Chapter 50
Holden
T hea wants space, and Finn and I are pretending to give it to her. In the dining hall, Finn alternates between sitting with her and with us at our table, but his presence hasn’t had much of an impact on getting her to forgive us for Pax’s transgressions.
She spends a lot of time off campus. During the week, she’s at the beach, or diner or hotel, with her family. On the weekends, she disappears into thin air. There’s something else going on with her, and I’m determined to find out what. Is spying on her an invasion of her privacy? Yes. Do I care? No.
I’m outside the library, tucked against the side of the building, hidden by the shadows of the trees when she takes a call on a phone I can’t get access to. She refuses to share her new phone number. It’s not even listed on her school records or Prospectus account. If it were, I would have hacked into it by now.
She answers the call with a chipper, “Hey.” After a pause, she says, “Sorry, I’m just not feeling up to it tonight. I think I’m gonna work on some homework at the library, then head back to my dorm to get some rest.”
The call ends and I lose sight of her as she walks into the library. I pull up the camera feed and watch her enter the bathroom on the second floor. Five, six, ten minutes pass. My chest tightens, my stomach knots when she doesn’t come out. I move to another camera angle as I head inside. I finally spot her on the camera at the mezzanine level she prefers to sit at. I walk through the door. The tightness in my chest eases until she pops up on the camera that points to the back of the building.
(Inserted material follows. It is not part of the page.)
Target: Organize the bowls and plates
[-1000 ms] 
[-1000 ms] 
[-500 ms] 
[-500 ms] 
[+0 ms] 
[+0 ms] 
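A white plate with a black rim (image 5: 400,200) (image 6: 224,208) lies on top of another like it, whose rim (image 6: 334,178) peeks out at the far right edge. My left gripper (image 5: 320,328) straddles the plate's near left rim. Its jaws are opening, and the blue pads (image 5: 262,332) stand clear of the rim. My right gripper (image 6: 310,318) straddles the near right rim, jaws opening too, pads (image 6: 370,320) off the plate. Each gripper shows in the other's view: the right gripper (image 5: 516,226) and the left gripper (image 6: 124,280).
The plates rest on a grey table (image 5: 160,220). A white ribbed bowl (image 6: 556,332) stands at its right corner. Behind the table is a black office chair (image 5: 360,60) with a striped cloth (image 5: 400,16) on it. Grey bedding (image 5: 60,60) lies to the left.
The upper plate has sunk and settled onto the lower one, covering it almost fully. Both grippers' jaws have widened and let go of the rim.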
What the hell? I stop next to the check-out counter, swiping between browser tabs. The camera feed of her inside the building is fake. It’s not looped, but there is a slight delay. The time stamp on it is thirty seconds behind the other one. I turn facing the mezzanine even though I know she’s not there.
Someone’s deep faked Thea into the feed. Who the hell did it, and why? I think back to the call she was on right before she walked inside. She told the person she’d be studying all night. But on the outside camera, she’s dressed in all black, her hair pulled into a high ponytail.
Where the hell is she going? She’s already made it to the school gate by the time I catch up with her. She continues down the road on foot, heading away from campus. Two miles later, she climbs into the passenger seat of a waiting car. I memorize the plates and run back to campus to get my car.
It took a while to track the vehicle Thea’s in. Now that I’ve caught up with her, I wish I hadn’t. I’m parked down the road right before the turnoff, so I won’t be spotted and monitoring her on the cameras I reconnected around the perimeter of what’s left of the building. I wanted to capture anything suspicious. This counts, not that in my wildest dreams would I have ever expected to see this. I’m caught off guard and it takes me longer than it should to even understand what I’m seeing. No, that’s not right. I understand. The problem is, I don’t want to see what I’m seeing.
Thea stands at the end of the driveway, staring up at what’s left of the charred hospital. Her shoulders heave before she slowly sinks to her knees. Each rack of her body pierces my heart. I wanted answers. I was trying to find any connection I could to the school. This wasn’t it. This couldn’t be it.
A car heads towards me from the opposite direction and makes the turn onto the single access road. It appears on camera a few moments later, stopping a few feet away from Thea. A tall figure gets out and immediately drops to the ground next to her. I recognize the man. It’s Deacon Wolfe.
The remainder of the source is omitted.